WORK TO BE COMPLETED -> Report each line of the data that contains the string "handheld".
Start of Block
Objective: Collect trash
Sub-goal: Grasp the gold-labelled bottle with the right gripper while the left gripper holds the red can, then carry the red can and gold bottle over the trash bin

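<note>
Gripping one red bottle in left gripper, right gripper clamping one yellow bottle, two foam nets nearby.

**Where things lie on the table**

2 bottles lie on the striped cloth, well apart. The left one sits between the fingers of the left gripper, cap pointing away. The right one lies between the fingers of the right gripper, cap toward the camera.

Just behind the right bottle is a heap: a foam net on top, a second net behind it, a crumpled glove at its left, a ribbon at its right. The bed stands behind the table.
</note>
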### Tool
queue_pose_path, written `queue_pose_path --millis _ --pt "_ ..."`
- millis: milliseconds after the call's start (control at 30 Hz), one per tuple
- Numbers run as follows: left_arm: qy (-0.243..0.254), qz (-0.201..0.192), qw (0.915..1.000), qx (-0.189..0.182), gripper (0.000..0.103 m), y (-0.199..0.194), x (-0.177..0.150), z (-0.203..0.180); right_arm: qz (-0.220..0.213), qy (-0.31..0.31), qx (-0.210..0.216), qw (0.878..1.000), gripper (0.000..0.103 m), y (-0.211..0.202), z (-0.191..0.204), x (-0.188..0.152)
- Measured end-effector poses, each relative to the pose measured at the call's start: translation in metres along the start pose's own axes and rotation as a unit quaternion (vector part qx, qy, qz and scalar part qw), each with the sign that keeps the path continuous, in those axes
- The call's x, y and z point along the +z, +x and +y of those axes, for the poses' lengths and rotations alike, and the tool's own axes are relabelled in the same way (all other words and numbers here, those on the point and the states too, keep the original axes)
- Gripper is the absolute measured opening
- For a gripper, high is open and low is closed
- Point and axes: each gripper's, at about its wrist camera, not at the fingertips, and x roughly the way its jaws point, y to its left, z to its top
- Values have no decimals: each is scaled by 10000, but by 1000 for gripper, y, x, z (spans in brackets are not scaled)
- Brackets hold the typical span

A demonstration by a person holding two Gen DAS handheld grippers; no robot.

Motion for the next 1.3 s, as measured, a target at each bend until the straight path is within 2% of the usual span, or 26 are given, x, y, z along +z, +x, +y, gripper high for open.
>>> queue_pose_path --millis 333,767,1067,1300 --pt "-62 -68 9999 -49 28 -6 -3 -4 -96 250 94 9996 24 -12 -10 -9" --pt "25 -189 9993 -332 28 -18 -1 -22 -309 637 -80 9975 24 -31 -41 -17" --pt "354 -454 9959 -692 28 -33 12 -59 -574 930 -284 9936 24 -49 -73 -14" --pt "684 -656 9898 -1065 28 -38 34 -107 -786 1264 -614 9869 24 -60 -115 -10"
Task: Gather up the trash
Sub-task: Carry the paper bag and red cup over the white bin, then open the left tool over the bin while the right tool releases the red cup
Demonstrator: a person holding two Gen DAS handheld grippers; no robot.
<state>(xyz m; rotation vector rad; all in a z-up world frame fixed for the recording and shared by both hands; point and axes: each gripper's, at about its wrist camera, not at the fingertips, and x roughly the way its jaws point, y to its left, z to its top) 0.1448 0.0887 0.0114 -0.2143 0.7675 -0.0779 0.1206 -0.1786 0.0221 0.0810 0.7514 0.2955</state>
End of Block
PROBLEM SOLUTION ->
A demonstration by a person holding two Gen DAS handheld grippers; no robot.
Demonstrator: a person holding two Gen DAS handheld grippers; no robot.

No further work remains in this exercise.